Your goal: Could you give back every record below exactly, leaving out the pictures?

Entries supplied:

◇ ◇ ◇ ◇ ◇

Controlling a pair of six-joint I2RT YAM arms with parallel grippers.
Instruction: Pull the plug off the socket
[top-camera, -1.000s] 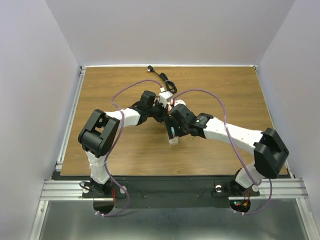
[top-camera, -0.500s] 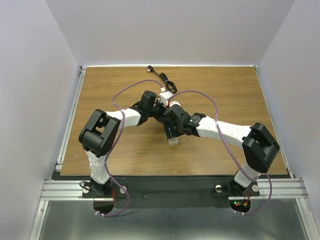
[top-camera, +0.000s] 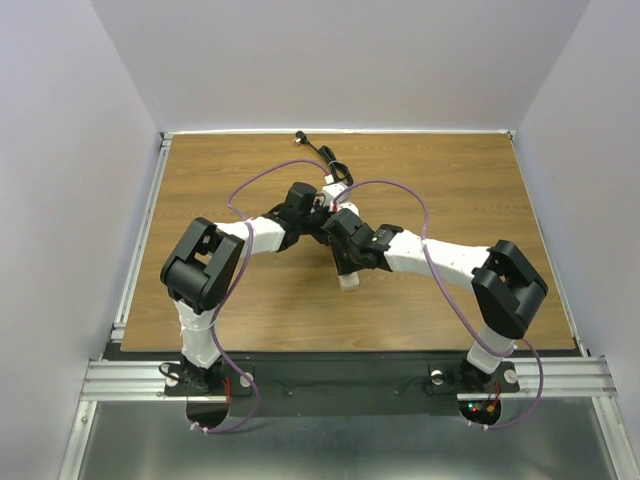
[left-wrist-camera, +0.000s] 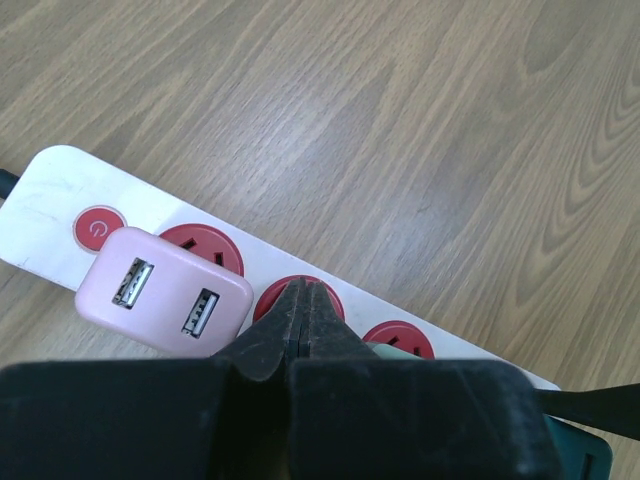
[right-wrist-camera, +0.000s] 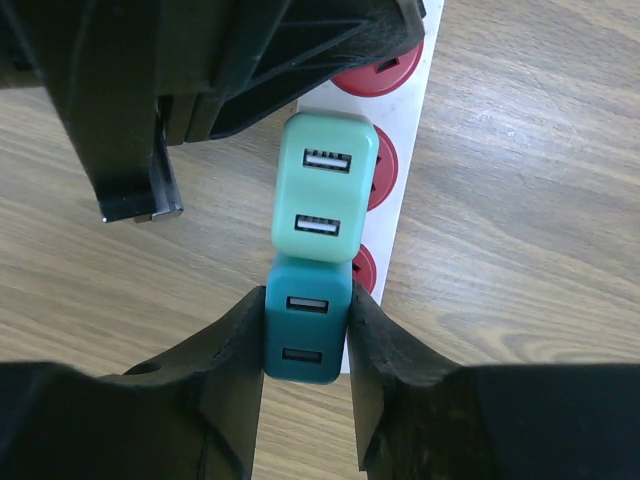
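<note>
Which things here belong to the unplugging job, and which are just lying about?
Job: power strip; dark teal plug; right gripper, clamped on that plug; left gripper, shut, tips at the strip.
Lying about: pink charger and mint charger, both plugged into the strip.

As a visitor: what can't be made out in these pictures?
Top view: both arms cover most of the socket; its plugs are too small to tell apart.
Left wrist view: the left gripper hides the socket's near edge; the frame corner cuts off the dark teal plug.
Right wrist view: the right gripper covers that plug's sides, and its prongs are hidden underneath, so its seating cannot be told.
</note>
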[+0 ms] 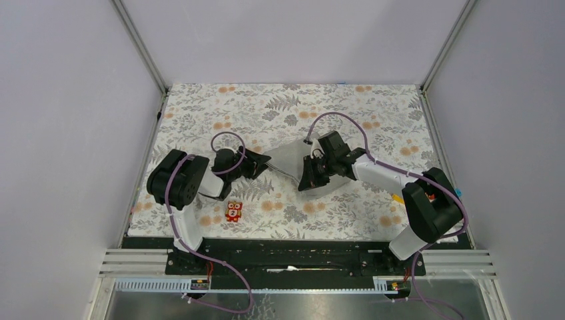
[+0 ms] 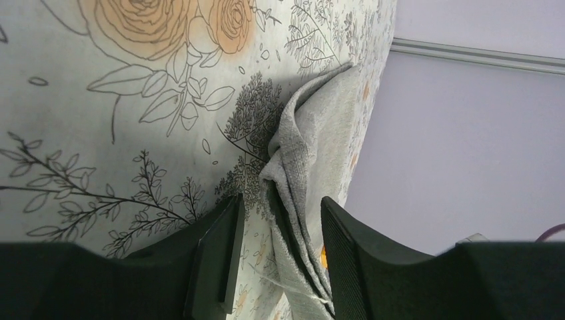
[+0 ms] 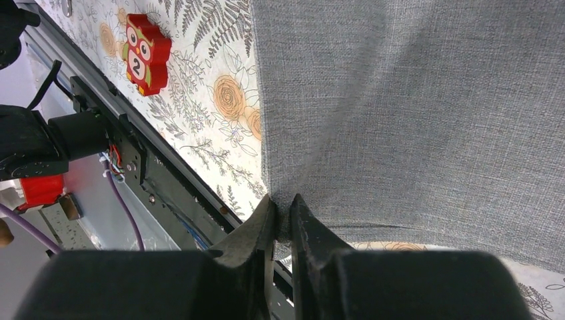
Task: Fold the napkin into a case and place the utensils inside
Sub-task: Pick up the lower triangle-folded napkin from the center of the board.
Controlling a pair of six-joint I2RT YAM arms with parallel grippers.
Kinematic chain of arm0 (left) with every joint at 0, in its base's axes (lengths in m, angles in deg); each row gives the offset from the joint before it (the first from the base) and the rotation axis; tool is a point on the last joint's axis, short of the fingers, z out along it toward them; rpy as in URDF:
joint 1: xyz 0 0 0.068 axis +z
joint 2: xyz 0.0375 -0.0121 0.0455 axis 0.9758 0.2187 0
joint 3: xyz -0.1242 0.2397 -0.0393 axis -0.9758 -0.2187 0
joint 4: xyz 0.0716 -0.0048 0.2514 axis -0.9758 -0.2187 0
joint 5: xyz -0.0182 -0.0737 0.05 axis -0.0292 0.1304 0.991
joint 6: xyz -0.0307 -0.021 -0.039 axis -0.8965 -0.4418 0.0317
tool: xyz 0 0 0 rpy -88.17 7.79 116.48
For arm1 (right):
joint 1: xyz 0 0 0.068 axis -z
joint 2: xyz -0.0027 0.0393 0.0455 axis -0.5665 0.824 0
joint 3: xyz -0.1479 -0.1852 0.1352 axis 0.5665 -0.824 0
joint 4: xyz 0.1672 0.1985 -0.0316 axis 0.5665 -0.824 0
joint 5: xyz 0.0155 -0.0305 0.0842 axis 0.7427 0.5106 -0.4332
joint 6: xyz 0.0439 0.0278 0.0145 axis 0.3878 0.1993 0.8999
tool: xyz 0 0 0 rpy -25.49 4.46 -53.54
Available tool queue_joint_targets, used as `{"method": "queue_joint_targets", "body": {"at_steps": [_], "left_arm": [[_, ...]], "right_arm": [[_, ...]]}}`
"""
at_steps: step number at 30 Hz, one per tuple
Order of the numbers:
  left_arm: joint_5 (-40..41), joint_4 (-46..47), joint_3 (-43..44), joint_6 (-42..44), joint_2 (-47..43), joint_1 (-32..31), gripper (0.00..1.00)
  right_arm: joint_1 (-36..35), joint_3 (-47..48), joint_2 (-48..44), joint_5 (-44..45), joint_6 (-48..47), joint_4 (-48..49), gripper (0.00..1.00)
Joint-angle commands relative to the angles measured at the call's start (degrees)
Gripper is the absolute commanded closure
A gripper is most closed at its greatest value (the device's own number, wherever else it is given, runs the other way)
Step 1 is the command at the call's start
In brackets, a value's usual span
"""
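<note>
The plain grey napkin (image 1: 290, 159) hangs bunched between my two grippers over the floral table cover (image 1: 373, 120). My right gripper (image 3: 281, 215) is shut on one edge of the napkin (image 3: 413, 100), which spreads out flat in front of it. My left gripper (image 2: 280, 257) is open. A folded, layered corner of the napkin (image 2: 300, 167) lies between its fingers (image 2: 220, 253), close to the right one. In the top view the left gripper (image 1: 263, 162) is at the napkin's left tip and the right gripper (image 1: 310, 177) at its right side. The utensils are not clearly in view.
A small red owl toy (image 1: 233, 211) lies on the cover in front of the left arm; it also shows in the right wrist view (image 3: 148, 53). A yellow block (image 1: 398, 198) peeks out by the right arm. The black base rail (image 1: 286, 257) runs along the near edge.
</note>
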Motion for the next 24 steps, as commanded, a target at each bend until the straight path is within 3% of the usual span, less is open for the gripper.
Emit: {"method": "queue_joint_targets", "body": {"at_steps": [1, 10, 15, 21, 24], "left_arm": [[2.23, -1.60, 2.81, 2.61, -1.70, 0.21, 0.50], [1.56, -8.30, 7.93, 5.27, -0.09, 0.42, 0.51], [0.33, -15.75, 10.23, 8.94, -1.79, 1.11, 0.63], [0.00, -28.65, 11.55, 17.04, -7.65, 3.97, 0.80], [1.49, -35.06, 10.96, 20.43, -12.02, 5.00, 0.83]], "right_arm": [[0.42, -0.65, -2.31, -2.19, -0.61, 1.46, 1.00], [0.43, -1.19, -3.75, -2.61, -0.67, 1.43, 1.00], [0.38, -1.91, -3.67, -3.91, -0.38, 2.31, 1.00], [-0.53, -6.24, -1.90, -7.64, 3.54, 9.95, 1.00], [-2.75, -7.60, -1.26, -8.16, 5.21, 13.30, 1.00]]}}
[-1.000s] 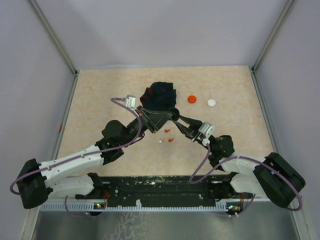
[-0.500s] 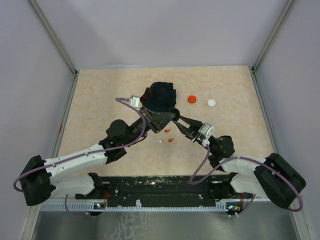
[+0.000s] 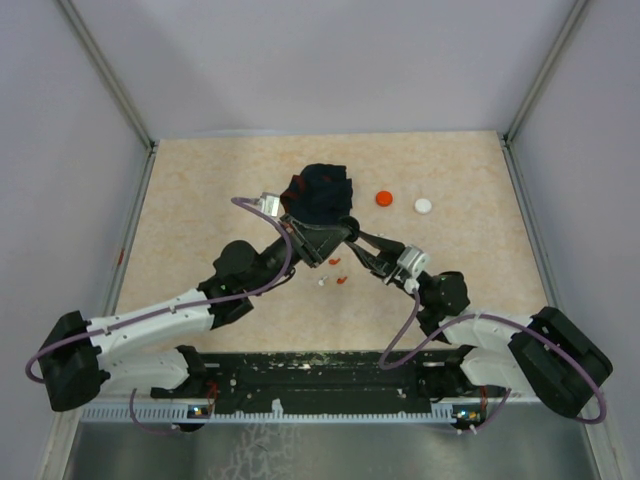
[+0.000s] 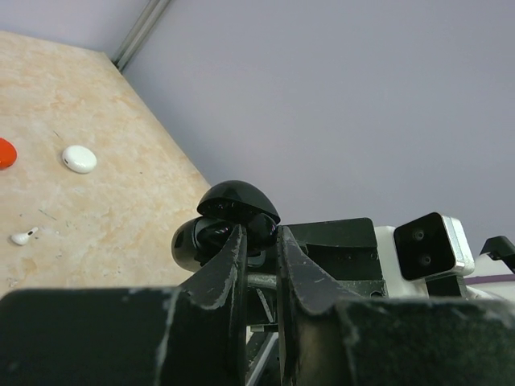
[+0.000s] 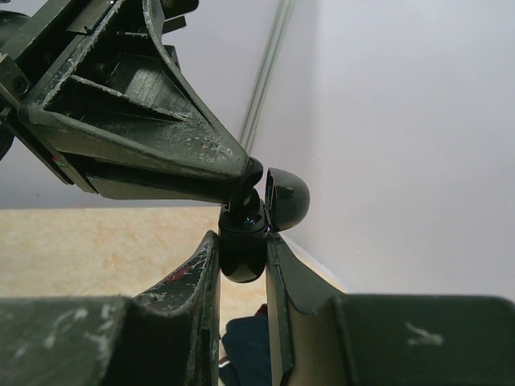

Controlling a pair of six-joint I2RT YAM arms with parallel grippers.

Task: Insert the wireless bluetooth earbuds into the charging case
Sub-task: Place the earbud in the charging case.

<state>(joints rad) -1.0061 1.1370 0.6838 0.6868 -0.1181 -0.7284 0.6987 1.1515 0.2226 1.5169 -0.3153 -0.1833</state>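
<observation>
The coming move turns on the short gap between the left gripper (image 5: 248, 178) and the mouth of the charging case (image 5: 241, 261). The case sits directly beyond and just below the left fingertips. Its long axis is upright, its mouth faces those tips, and its lid (image 5: 287, 199) is swung open to the side away from them.

The left jaws are pressed almost together. A thin dark piece runs from their tips straight down into the case mouth. It looks like the stem of a black earbud (image 5: 239, 201), though it is too small and dark to be sure. If it is, its long axis already lines up with the well, and I judge that only a short push along that line is needed.

The right gripper (image 5: 241, 238) pinches the case body from both sides, low down, leaving the mouth free.

The left arm reaches forward and inward with its wrist tipped downward. The right arm reaches in from the other side with its fingers pointing up and toward the left tips. They meet above the table (image 3: 200, 200), just on the near side of the dark cloth (image 3: 320, 192).

The loose earbuds (image 3: 341, 280), red and white, lie on the table below and nearer the bases than both sets of jaws.
</observation>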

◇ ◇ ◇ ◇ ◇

Exercise response:
Controlling a pair of six-joint I2RT YAM arms with parallel grippers.
Instruction: Pull the plug off the socket
[top-camera, -1.000s] 
[top-camera, -0.500s] 
[top-camera, +0.000s] 
[left-wrist-camera, +0.000s] 
[right-wrist-camera, +0.000s] 
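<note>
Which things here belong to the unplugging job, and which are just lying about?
Job: power strip; dark teal plug; right gripper, clamped on that plug; left gripper, shut, tips at the strip.
Lying about: pink charger and mint charger, both plugged into the strip.

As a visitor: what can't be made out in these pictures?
Top view: both arms cover most of the socket; its plugs are too small to tell apart.
Left wrist view: the left gripper hides the socket's near edge; the frame corner cuts off the dark teal plug.
Right wrist view: the right gripper covers that plug's sides, and its prongs are hidden underneath, so its seating cannot be told.
</note>
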[+0 ms] 
[+0 ms] 
[+0 ms] 
Task: Fold the napkin into a case and place the utensils inside
Sub-task: Pick up the lower triangle-folded napkin from the center of the board.
Controlling a pair of six-joint I2RT YAM arms with parallel grippers.
Kinematic chain of arm0 (left) with every joint at 0, in its base's axes (lengths in m, angles in deg); each row gives the offset from the joint before it (the first from the base) and the rotation axis; tool is a point on the last joint's axis, short of the fingers, z out along it toward them; rpy as in URDF:
joint 1: xyz 0 0 0.068 axis +z
joint 2: xyz 0.0375 -0.0121 0.0455 axis 0.9758 0.2187 0
joint 3: xyz -0.1242 0.2397 -0.0393 axis -0.9758 -0.2187 0
joint 4: xyz 0.0716 -0.0048 0.2514 axis -0.9758 -0.2187 0
joint 5: xyz -0.0182 -0.0737 0.05 axis -0.0292 0.1304 0.991
joint 6: xyz -0.0307 -0.021 -0.039 axis -0.8965 -0.4418 0.0317
tool: xyz 0 0 0 rpy -88.17 7.79 116.48
For arm1 (right):
joint 1: xyz 0 0 0.068 axis -z
joint 2: xyz -0.0027 0.0393 0.0455 axis -0.5665 0.824 0
joint 3: xyz -0.1479 -0.1852 0.1352 axis 0.5665 -0.824 0
joint 4: xyz 0.1672 0.1985 -0.0316 axis 0.5665 -0.824 0
joint 5: xyz 0.0155 -0.0305 0.0842 axis 0.7427 0.5106 -0.4332
joint 6: xyz 0.0439 0.0278 0.0145 axis 0.3878 0.1993 0.8999
tool: xyz 0 0 0 rpy -25.49 4.46 -53.54
Available tool queue_joint_targets, used as `{"method": "queue_joint_targets", "body": {"at_steps": [_], "left_arm": [[_, ...]], "right_arm": [[_, ...]]}}`
"""
at_steps: step number at 30 Hz, one per tuple
Order of the numbers:
  left_arm: joint_5 (-40..41), joint_4 (-46..47), joint_3 (-43..44), joint_6 (-42..44), joint_2 (-47..43), joint_1 (-32..31), gripper (0.00..1.00)
  right_arm: joint_1 (-36..35), joint_3 (-47..48), joint_2 (-48..44), joint_5 (-44..45), joint_6 (-48..47), joint_4 (-48..49), gripper (0.00..1.00)
Joint-angle commands relative to the angles measured at the call's start (degrees)
Gripper is the absolute commanded closure
A gripper is most closed at its greatest value (the device's own number, wherever else it is given, runs the other way)
Step 1 is the command at the call's start
In brackets, a value's usual span
"""
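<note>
The plain grey napkin (image 1: 290, 159) hangs bunched between my two grippers over the floral table cover (image 1: 373, 120). My right gripper (image 3: 281, 215) is shut on one edge of the napkin (image 3: 413, 100), which spreads out flat in front of it. My left gripper (image 2: 280, 257) is open. A folded, layered corner of the napkin (image 2: 300, 167) lies between its fingers (image 2: 220, 253), close to the right one. In the top view the left gripper (image 1: 263, 162) is at the napkin's left tip and the right gripper (image 1: 310, 177) at its right side. The utensils are not clearly in view.
A small red owl toy (image 1: 233, 211) lies on the cover in front of the left arm; it also shows in the right wrist view (image 3: 148, 53). A yellow block (image 1: 398, 198) peeks out by the right arm. The black base rail (image 1: 286, 257) runs along the near edge.
</note>
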Motion for the next 24 steps, as commanded, a target at each bend until the straight path is within 3% of the usual span, less is open for the gripper.
Emit: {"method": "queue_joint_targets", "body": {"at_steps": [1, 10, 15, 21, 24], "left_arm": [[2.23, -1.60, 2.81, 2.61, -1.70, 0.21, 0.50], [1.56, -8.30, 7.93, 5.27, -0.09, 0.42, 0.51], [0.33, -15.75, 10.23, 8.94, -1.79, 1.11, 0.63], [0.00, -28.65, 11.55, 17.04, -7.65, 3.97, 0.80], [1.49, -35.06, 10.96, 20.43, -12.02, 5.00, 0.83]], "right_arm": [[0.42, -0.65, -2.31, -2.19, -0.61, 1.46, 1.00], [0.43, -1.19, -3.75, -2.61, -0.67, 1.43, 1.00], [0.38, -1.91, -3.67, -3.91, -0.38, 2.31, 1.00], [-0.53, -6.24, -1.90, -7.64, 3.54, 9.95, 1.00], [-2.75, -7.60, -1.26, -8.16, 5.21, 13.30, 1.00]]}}
[-1.000s] 
[-0.500s] 
[+0.000s] 
[+0.000s] 
[+0.000s] 

Controlling a pair of six-joint I2RT YAM arms with parallel grippers.

Task: Insert the wireless bluetooth earbuds into the charging case
Sub-task: Place the earbud in the charging case.

<state>(joints rad) -1.0061 1.1370 0.6838 0.6868 -0.1181 -0.7284 0.6987 1.1515 0.2226 1.5169 -0.3153 -0.1833</state>
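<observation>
The coming move turns on the short gap between the left gripper (image 5: 248, 178) and the mouth of the charging case (image 5: 241, 261). The case sits directly beyond and just below the left fingertips. Its long axis is upright, its mouth faces those tips, and its lid (image 5: 287, 199) is swung open to the side away from them.

The left jaws are pressed almost together. A thin dark piece runs from their tips straight down into the case mouth. It looks like the stem of a black earbud (image 5: 239, 201), though it is too small and dark to be sure. If it is, its long axis already lines up with the well, and I judge that only a short push along that line is needed.

The right gripper (image 5: 241, 238) pinches the case body from both sides, low down, leaving the mouth free.

The left arm reaches forward and inward with its wrist tipped downward. The right arm reaches in from the other side with its fingers pointing up and toward the left tips. They meet above the table (image 3: 200, 200), just on the near side of the dark cloth (image 3: 320, 192).

The loose earbuds (image 3: 341, 280), red and white, lie on the table below and nearer the bases than both sets of jaws.
</observation>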

No other output was requested.